▶ **YOUR TASK**
What is needed is an exact copy of all the data.

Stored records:

"""

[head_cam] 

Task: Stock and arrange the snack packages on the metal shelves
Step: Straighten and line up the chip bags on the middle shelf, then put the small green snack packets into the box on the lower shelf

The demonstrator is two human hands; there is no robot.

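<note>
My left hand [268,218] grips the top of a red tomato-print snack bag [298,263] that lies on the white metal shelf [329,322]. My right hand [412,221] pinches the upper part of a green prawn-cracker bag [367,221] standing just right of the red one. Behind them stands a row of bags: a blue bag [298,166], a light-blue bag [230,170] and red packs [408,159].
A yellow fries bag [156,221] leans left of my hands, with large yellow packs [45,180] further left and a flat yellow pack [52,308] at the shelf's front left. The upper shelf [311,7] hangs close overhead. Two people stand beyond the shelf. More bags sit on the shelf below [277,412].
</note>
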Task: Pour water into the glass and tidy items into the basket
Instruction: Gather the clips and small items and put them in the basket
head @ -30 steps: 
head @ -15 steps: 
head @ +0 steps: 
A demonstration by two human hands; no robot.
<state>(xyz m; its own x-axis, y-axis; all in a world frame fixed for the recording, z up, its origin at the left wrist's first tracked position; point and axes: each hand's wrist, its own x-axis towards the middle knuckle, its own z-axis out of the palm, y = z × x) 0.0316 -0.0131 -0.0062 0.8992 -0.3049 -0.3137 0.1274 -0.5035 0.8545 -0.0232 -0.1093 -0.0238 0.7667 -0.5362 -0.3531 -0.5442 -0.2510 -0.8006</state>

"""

▶ **RESULT OF THE TASK**
[head_cam] 

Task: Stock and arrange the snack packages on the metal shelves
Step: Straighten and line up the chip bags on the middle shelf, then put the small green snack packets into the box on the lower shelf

The demonstrator is two human hands; there is no robot.

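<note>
My left hand [268,218] grips the top of a red tomato-print snack bag [298,263] that lies on the white metal shelf [329,322]. My right hand [412,221] pinches the upper part of a green prawn-cracker bag [367,221] standing just right of the red one. Behind them stands a row of bags: a blue bag [298,166], a light-blue bag [230,170] and red packs [408,159].
A yellow fries bag [156,221] leans left of my hands, with large yellow packs [45,180] further left and a flat yellow pack [52,308] at the shelf's front left. The upper shelf [311,7] hangs close overhead. Two people stand beyond the shelf. More bags sit on the shelf below [277,412].
</note>
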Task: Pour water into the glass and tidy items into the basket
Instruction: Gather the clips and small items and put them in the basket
head @ -30 steps: 
head @ -15 steps: 
head @ +0 steps: 
A demonstration by two human hands; no robot.
<state>(xyz m; its own x-axis, y-axis; all in a world frame fixed for the recording, z up, its origin at the left wrist's first tracked position; point and axes: each hand's wrist, its own x-axis towards the middle knuckle, its own z-axis out of the palm, y = z × x) 0.0316 -0.0131 -0.0062 0.8992 -0.3049 -0.3137 0.1274 -0.5035 0.8545 -0.0232 -0.1093 -0.0238 0.7667 -0.5362 -0.3531 -0.5442 -0.2510 -0.8006</state>

No more work is left in this exercise.